Raw data:
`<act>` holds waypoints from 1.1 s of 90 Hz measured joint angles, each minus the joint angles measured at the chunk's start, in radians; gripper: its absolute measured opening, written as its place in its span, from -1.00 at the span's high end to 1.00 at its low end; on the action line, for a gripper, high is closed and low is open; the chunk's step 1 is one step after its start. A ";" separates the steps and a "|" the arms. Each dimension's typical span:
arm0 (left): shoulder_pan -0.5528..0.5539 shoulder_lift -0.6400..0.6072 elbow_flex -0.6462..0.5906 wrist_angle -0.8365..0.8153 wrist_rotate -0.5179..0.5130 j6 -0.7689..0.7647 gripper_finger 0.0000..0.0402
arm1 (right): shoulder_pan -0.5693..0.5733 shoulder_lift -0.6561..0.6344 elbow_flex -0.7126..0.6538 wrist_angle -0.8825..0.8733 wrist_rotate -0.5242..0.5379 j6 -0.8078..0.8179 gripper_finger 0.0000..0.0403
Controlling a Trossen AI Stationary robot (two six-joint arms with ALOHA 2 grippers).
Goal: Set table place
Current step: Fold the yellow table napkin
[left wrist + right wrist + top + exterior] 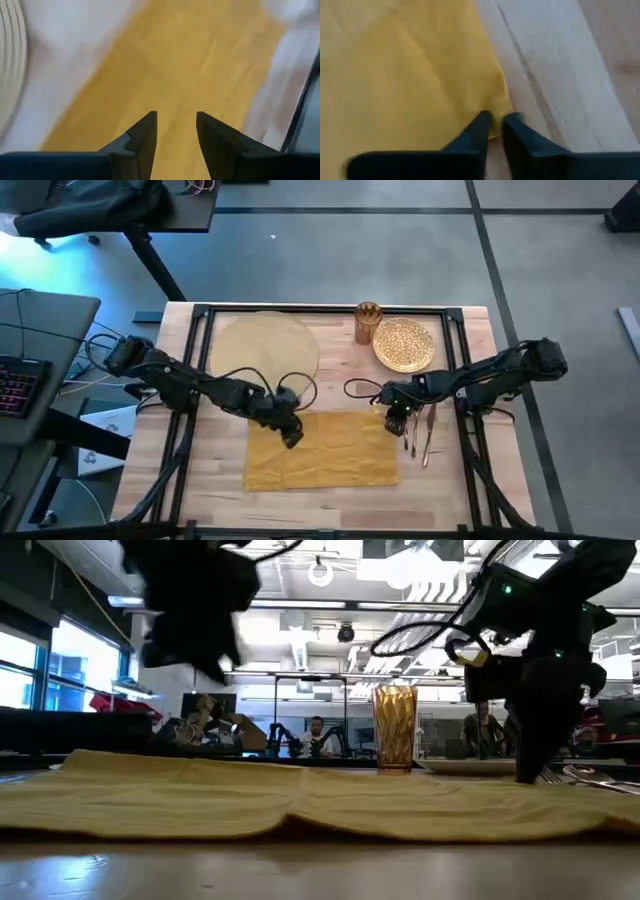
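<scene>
Presumably light, thin and semi-stiff: woven placemat on table, best taken at its rim. Left gripper part open, empty, above napkin. Right gripper nearly closed at napkin corner; hold uncertain.

The high camera is looking straight down on the whole bench and both arms. The low camera is sitting at bench-top height, facing level across the yellow napkin into the room behind. Each wrist camera is peering close past its own jaws at that same napkin, which all four views share.
</scene>
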 joint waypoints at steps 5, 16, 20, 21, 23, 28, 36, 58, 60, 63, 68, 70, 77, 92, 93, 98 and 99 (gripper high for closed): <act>0.023 0.007 0.000 0.044 -0.035 0.029 0.43 | 0.004 -0.002 0.035 0.014 0.001 -0.003 0.97; 0.080 0.042 0.000 0.157 -0.039 0.148 0.47 | 0.006 -0.001 0.130 -0.006 0.011 -0.048 0.99; 0.095 0.055 0.000 0.211 -0.033 0.209 0.49 | 0.008 -0.001 0.171 -0.015 0.014 -0.070 1.00; 0.098 0.059 0.000 0.225 -0.033 0.225 0.49 | 0.008 -0.001 0.182 -0.021 0.014 -0.076 1.00; 0.105 0.067 0.000 0.254 -0.031 0.254 0.49 | 0.008 -0.001 0.200 -0.037 0.014 -0.087 1.00; 0.122 0.086 0.000 0.323 -0.014 0.315 0.49 | 0.009 -0.001 0.247 -0.078 0.017 -0.114 1.00; 0.138 0.130 0.000 0.445 -0.005 0.382 0.49 | 0.009 -0.002 0.307 -0.118 0.021 -0.124 1.00; 0.174 0.288 0.000 0.789 0.126 0.419 0.40 | 0.017 0.000 0.372 -0.209 0.016 -0.145 1.00; 0.176 0.301 0.000 0.801 0.130 0.412 0.39 | 0.019 0.000 0.372 -0.214 0.014 -0.141 1.00; 0.179 0.314 0.004 0.807 0.140 0.405 0.38 | 0.021 0.000 0.372 -0.218 0.011 -0.135 1.00; 0.183 0.336 0.020 0.804 0.159 0.403 0.35 | 0.029 0.000 0.371 -0.219 0.009 -0.121 1.00; 0.184 0.344 0.028 0.806 0.171 0.409 0.34 | 0.033 0.000 0.371 -0.220 0.008 -0.120 1.00; 0.185 0.369 0.060 0.806 0.217 0.447 0.32 | 0.042 0.000 0.371 -0.222 0.008 -0.118 1.00; 0.184 0.413 0.149 0.766 0.260 0.508 0.30 | 0.048 0.000 0.371 -0.223 0.004 -0.092 1.00; 0.184 0.415 0.155 0.760 0.262 0.512 0.30 | 0.048 0.000 0.371 -0.224 0.004 -0.090 1.00; 0.184 0.423 0.182 0.720 0.278 0.534 0.31 | 0.048 0.001 0.371 -0.222 0.004 -0.084 1.00; 0.184 0.424 0.187 0.712 0.280 0.539 0.31 | 0.048 0.001 0.371 -0.223 0.004 -0.084 1.00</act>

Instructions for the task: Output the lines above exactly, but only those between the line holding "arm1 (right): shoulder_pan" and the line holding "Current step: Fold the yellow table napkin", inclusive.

Task result:
arm1 (right): shoulder_pan -0.5693..0.5733 shoulder_lift -0.6561..0.6344 elbow_flex -0.7126..0.6538 wrist_angle -0.8825..0.8733 wrist_rotate -0.5242..0.5379 j6 -0.8078..0.8179 gripper_finger 0.0000..0.0403
Controlling a Trossen AI Stationary robot (two six-joint arms with ALOHA 2 grippers).
Goal: Set table place
Current step: Fold the yellow table napkin

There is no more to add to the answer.